According to the invention, the receiver-antenna 5 is made compatible with transmission line 7 by holding the value of the ratio b/h constant within antenna 5. In other words, if the ratio b/h is kept constant along the direction of propagation 6 in antenna 5, the characteristic impedance of antenna 5 will be constant along its length and may thus be readily made equal to that of transmission line 7. By maintaining a continuously constant characteristic impedance and TEM propagation along the structure including antenna 5 and line 7, frequency sensitive reflections are prevented therein and frequency dispersion is eliminated. The received subnanosecond impulse therefore flows through antenna 5 into transmission line 7 without substantial reflection and without substantial degradation of its shape or amplitude. Since the full energy or amplitude of a lowlevel subnanosecond base-band pulse is thus delivered to the receiver detector 25 by the antenna-transmission line system, it is seen that the receiver 3 can be sensitive to extremely short low-level base-band pulses having an extremely wide spectral content, any component of which would be incapable of detection using conventional wide pulse reception techniques. In addition, it will be clear to those skilled in the art that suitable types of non-dispersive base-band antennas having different receptivity patterns may be substituted for the illustrated antenna. For example, the omniazimuthal antenna disclosed in the G.F.Ross US. patent application Ser. No. 832,337 for a Time Limited Impulse Response Antenna," filed June I1, 1969, issued June 22, 1971 as US. Pat. No. 3,587,107, and assigned to the Sperry Rand Corporation, may be so employed.
Any subnanosecond pulse collected by antenna 5 is passed with substantially no degradation within two wire transmission line 7 to the active detector element 25, which is preferably a tunnel diode or other high speed diode adapted to serve as an impulse or baseband pulse detector. A suitable detector or diode 25 has a negative resistance current-voltage characteristic such that, under proper bias, the diode response to the arrival of impulse emissions from transmitter configuration 4 is to move abruptly into its region of instability, causing it to become less conductive. While other semiconductor diodes may be used, a suitable diode is the germanium 1N37l7 tunnel diode.
Diode 25 is coupled to conductor 8 through a small capacitor 26 and through resistor 27 to ground and also to conductor 9 of transmission line 7. Resistor 27 serves a potential level setting function, enabling tunnel diode 25 to drive silicon transistor 33, and aids in providing a proper impedance match to line 7 so that reflections are avoided. Capacitor 26 also acts as a coupling capacitor, preventing damage to the receiver ifthe input is accidentally shorted. An appropriate bias source (not shown) for diode 25 is connected to terminal 28 for providing current flow through adjustable resistor 29 and level setting resistor 30 to diode 25.

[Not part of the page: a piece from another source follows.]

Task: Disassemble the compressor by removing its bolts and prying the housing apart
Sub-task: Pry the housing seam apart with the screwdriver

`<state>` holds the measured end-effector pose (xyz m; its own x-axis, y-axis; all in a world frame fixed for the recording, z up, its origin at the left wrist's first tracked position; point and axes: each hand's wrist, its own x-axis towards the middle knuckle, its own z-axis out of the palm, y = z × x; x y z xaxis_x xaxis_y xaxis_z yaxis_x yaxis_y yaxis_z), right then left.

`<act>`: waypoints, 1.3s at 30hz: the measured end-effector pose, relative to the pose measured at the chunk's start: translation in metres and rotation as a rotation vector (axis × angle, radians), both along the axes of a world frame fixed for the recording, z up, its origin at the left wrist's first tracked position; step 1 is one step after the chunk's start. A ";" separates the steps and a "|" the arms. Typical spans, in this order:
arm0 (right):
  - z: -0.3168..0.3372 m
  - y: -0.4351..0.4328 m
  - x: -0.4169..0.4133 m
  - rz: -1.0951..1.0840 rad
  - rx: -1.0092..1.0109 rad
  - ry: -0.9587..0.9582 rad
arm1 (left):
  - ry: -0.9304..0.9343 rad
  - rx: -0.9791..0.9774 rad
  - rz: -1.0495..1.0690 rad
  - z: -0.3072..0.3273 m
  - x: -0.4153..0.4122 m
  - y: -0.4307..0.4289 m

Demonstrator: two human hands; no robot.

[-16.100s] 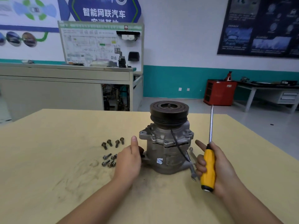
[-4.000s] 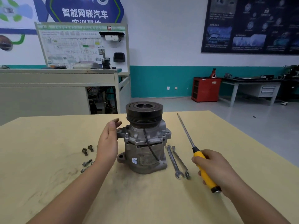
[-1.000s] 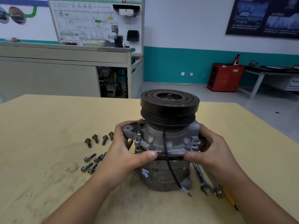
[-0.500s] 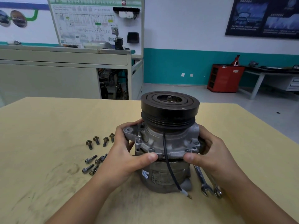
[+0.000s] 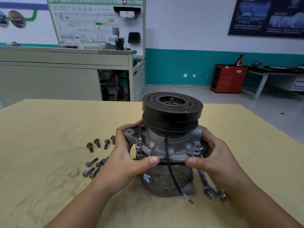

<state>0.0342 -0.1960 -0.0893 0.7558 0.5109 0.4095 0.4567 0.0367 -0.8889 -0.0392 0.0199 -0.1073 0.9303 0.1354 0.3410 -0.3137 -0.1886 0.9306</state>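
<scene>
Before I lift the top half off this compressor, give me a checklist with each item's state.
1. Bolts out: loose bolts lie on the table; near flange holes look empty, far side hidden. Cannot tell.
2. Grip: left hand and right hand both hold the upper housing, thumbs at the seam. Ok.
3. Seam parted: cannot tell.
4. Lower body held down: neither hand on it. Not ok.
5. Black wire: free end loose, clear of both hands. Ok.
6. Wrenches: flat on the table, below the right hand. Ok.
</scene>
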 end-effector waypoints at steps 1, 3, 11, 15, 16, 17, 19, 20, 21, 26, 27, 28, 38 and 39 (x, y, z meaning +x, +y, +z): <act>0.000 0.000 0.000 -0.001 -0.003 -0.001 | 0.001 0.003 0.002 0.000 0.000 0.000; 0.000 0.000 0.000 -0.003 -0.010 -0.001 | 0.001 0.011 0.006 0.000 -0.001 -0.001; -0.001 0.000 -0.002 0.001 -0.020 -0.003 | -0.013 0.015 0.018 0.001 -0.002 -0.001; -0.002 0.000 -0.001 -0.007 -0.021 -0.012 | -0.019 0.020 0.019 0.001 -0.003 -0.001; -0.002 0.000 -0.001 -0.007 -0.022 -0.017 | -0.019 0.021 0.018 0.001 -0.003 -0.001; -0.002 0.000 -0.001 -0.005 -0.024 -0.021 | -0.020 0.024 0.018 0.001 -0.003 -0.001; -0.002 0.000 -0.001 -0.004 -0.027 -0.023 | -0.023 0.025 0.020 0.001 -0.002 -0.001; -0.002 0.000 -0.001 -0.004 -0.025 -0.023 | -0.026 0.022 0.020 0.000 -0.002 0.000; -0.002 0.000 -0.001 -0.006 -0.024 -0.025 | -0.029 0.018 0.021 -0.001 -0.002 0.000; 0.002 -0.001 -0.001 -0.009 -0.077 -0.027 | -0.036 0.011 0.030 -0.001 -0.001 -0.001; 0.006 -0.003 0.000 -0.005 -0.121 -0.027 | -0.038 0.013 0.033 -0.001 -0.001 -0.001; 0.010 -0.006 0.000 0.002 -0.172 -0.031 | -0.039 0.017 0.037 -0.001 -0.001 -0.001; -0.005 -0.051 0.000 -0.643 -0.966 0.029 | 0.021 0.039 0.030 -0.008 0.003 0.003; -0.010 -0.053 -0.002 -0.652 -1.067 0.063 | 0.029 0.055 0.015 -0.009 0.003 0.005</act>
<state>0.0318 -0.2488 -0.0995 0.9957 0.0890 -0.0240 0.0746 -0.9311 -0.3570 -0.0358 0.0244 -0.1164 0.9379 0.1309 0.3212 -0.2835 -0.2443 0.9273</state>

A second series circuit connected to bias terminal 28 comprises resistor 31, diode 32, which may be a conventional 1N9l4 diode, and transistor 33, which may be a conventional 2N3638 transistor. A third series cir cuit connected to bias terminal 28 comprises resistor 34, avalanche transistor 35, which may be a selected conventional 2N706 transistor, and resistor 36. Resistor 36 is connected to a tap 39 of a voltage source comprising potentiometer 37 and battery 38. A fourth series circuit connected to bias terminal 28 comprises resistor 40 and capacitor 41. Capacitor 42, also connected to terminal 28, forms an alternating current ground connection.
Diode 43 is coupled between ground and the junction between resistors 29 and 30. The latter junction is connected through diode 44 to the junction between resistor 31 and diode 32. Diodes 43 and 44, like diode 32, may be conventional 1N9l4 diodes. The junction common to resistor 31 and diode 32 is connected to the base of transistor 35 through resistor 45. The junction 50-between capacitor 26 and tunnel diode 25 is connected through resistor 46 to the base of transistor 33. The junction between the collector of transistor 35 and resistor 36 is coupled to one side of capacitor 41 by lead 47, which also serves as an ungrounded output lead for the circuit. A second ungrounded output lead 48 is coupled at the junction between resistor 40 and capacitor 41.
While other combinations of parameters may be used in practicing the invention, representative values of such circuit values include the following:
Resistor 27 82 ohms 29 l K ohms 30 390 ohms 31 2.2 K ohms 34 22 ohms 36 270 K ohms 40 56 ohms 45 330 ohms 46 390 ohms Capacitor 26 I picofarads 41 680 picofarads 42 l microfarad For the above values, the power source represented by battery 38 and potentiometer 37 may be adjusted to supply about +150 volts at tap 39. Also, a 6 volt bias source may be coupled to bias terminal 28.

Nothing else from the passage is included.